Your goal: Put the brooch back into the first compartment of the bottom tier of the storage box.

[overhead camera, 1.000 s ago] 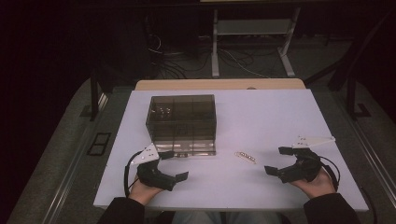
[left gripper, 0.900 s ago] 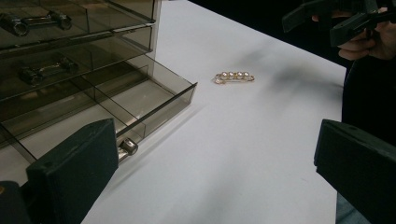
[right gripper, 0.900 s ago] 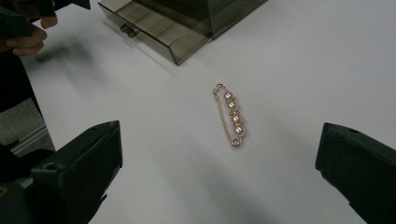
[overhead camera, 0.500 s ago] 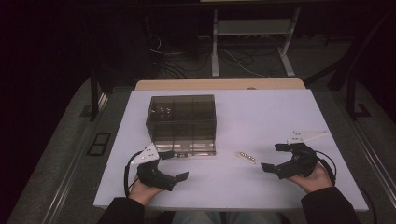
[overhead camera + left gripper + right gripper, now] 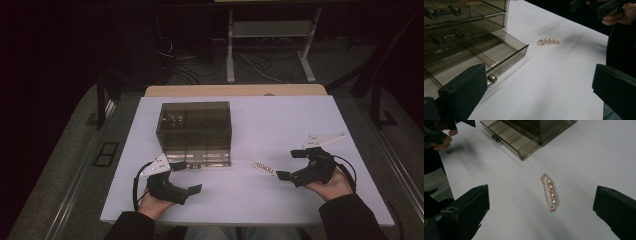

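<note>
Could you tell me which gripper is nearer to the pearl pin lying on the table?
The right gripper: the pearl pin lies just beyond its open jaws. The left gripper is farther off, at the open drawer.

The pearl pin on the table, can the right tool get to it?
Probably yes. The pearl pin lies flat on the bare white table, right in front of the right tool, whose jaws stand wide open. Nothing sits between them.

Lab: dark rm, floor cables (image 5: 250, 62) (metal stand (image 5: 270, 45)).
</note>
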The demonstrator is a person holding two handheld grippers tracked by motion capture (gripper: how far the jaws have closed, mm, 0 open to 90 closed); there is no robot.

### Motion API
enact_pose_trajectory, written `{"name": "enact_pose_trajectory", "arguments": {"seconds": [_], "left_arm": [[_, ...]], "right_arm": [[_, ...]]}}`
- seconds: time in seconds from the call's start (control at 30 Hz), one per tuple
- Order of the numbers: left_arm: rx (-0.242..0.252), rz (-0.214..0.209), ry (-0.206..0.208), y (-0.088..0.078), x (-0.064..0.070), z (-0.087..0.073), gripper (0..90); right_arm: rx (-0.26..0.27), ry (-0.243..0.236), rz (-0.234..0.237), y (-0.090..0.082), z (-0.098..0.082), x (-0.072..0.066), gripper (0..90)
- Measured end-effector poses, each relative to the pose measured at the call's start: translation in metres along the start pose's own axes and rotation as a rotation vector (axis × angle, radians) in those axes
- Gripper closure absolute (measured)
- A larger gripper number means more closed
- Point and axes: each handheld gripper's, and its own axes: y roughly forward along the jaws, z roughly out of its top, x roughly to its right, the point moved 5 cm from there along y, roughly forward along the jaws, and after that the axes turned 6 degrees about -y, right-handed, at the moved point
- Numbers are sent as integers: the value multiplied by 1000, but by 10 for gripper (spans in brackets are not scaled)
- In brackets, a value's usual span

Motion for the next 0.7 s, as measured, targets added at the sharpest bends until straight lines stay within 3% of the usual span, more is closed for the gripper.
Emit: {"name": "enact_pose_trajectory", "arguments": {"seconds": [0.7], "left_arm": [[-3, -4, 1, 0, 0, 0, 0]], "right_arm": [[-45, -1, 7, 15, 8, 10, 2]]}}
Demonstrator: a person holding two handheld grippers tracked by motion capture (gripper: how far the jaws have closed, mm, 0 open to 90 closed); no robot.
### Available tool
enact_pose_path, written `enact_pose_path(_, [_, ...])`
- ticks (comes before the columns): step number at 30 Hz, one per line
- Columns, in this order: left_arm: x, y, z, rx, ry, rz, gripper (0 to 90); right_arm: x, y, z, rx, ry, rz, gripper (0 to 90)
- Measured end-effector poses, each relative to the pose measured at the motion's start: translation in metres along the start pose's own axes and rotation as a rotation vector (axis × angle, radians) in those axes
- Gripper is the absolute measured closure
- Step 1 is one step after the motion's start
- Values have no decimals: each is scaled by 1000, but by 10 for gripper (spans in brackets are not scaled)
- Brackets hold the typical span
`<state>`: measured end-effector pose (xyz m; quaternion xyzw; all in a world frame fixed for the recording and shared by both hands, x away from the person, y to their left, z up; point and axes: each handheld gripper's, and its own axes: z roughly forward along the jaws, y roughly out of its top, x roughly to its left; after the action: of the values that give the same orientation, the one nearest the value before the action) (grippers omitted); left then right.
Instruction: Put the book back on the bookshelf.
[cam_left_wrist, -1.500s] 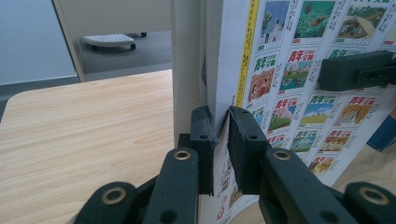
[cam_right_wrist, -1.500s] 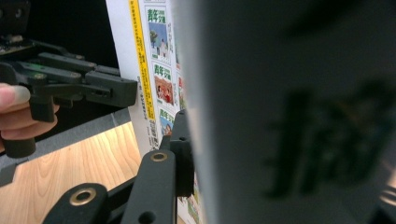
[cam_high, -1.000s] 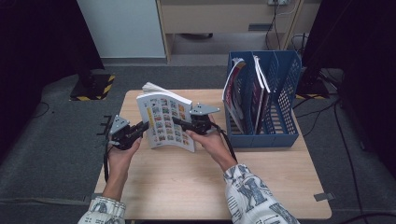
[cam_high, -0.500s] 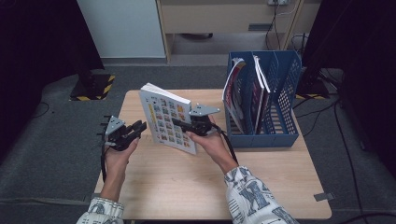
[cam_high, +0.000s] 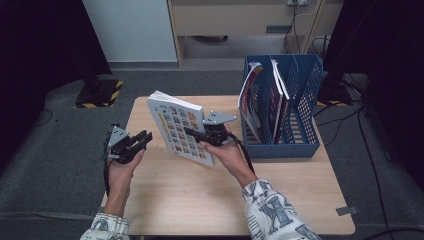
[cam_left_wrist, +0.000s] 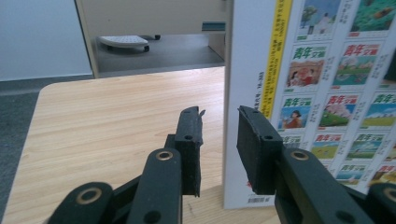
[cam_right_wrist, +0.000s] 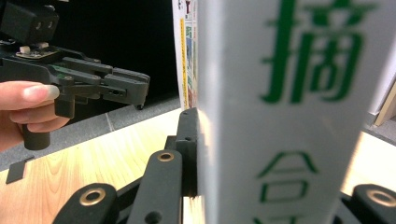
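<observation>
R tongs (cam_high: 196, 134) clamped on the magazine (cam_high: 180, 129), held upright over the counter (cam_high: 200, 200) center, tilted back. L tongs (cam_high: 145, 137) at the mag's 9 o'clock, jaws just been opening, apart w/ nothing between, clear of the cover edge. Blue file rack (cam_high: 305, 145) at 3 o'clock.

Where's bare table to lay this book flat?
Bare: the near table between book and front edge, and the far-left corner behind the left gripper. Crowded: the right side, where the blue rack stands beside the right gripper.
</observation>
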<state>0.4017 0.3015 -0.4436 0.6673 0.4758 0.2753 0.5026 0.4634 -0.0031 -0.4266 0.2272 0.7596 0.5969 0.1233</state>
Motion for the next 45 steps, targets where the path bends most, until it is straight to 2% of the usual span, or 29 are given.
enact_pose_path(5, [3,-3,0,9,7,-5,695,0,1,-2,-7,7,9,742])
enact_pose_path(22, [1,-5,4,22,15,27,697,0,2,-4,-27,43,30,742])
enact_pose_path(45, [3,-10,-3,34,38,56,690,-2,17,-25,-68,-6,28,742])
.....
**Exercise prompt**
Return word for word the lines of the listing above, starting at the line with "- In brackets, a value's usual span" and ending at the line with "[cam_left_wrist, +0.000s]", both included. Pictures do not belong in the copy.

**Task answer**
- In brackets, a value's usual span

Motion for the next 0.7 s, as measured, targets added at the sharpest bends until straight lines stay within 3% of the usual span, more is closed for the gripper.
Emit: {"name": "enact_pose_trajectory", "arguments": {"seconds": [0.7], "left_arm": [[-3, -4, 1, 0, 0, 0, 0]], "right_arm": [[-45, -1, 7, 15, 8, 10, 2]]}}
Demonstrator: a person holding two handheld grippers tracked by motion capture (gripper: how far the jaws have closed, mm, 0 open to 90 closed); no robot.
### Available tool
enact_pose_path, written `enact_pose_path(_, [_, ...])`
- ticks (comes before the columns): step number at 30 Hz, one per line
- Columns, in this order: left_arm: x, y, z, rx, ry, rz, gripper (0 to 90); right_arm: x, y, z, rx, ry, rz, gripper (0 to 90)
- Measured end-effector poses, each relative to the pose measured at the motion's start: translation in metres along the start pose's own axes and rotation as a rotation vector (axis × angle, radians) in those axes
- Gripper is the absolute measured closure
- Step 1 is one step after the motion's start
- Values have no decimals: each is scaled by 1000, but by 10 for gripper (spans in brackets are not scaled)
- Brackets hold the typical span
`<state>`: measured end-effector pose (xyz m; quaternion xyzw; all in a world frame fixed for the recording and shared by both hands, x away from the person, y to their left, z up; point and axes: each handheld gripper's, and its own axes: z roughly forward along the jaws, y roughly out of its top, x roughly to its left; after the action: of the values that give the same orientation, the one nearest the value before the action) (grippers omitted); left then right.
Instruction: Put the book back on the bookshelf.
[cam_left_wrist, -1.500s] 
[cam_right_wrist, -1.500s] 
[cam_high, -1.000s] 
[cam_high, -0.500s] 
[cam_high, +0.000s] 
[cam_left_wrist, +0.000s] 

The submitted response is complete.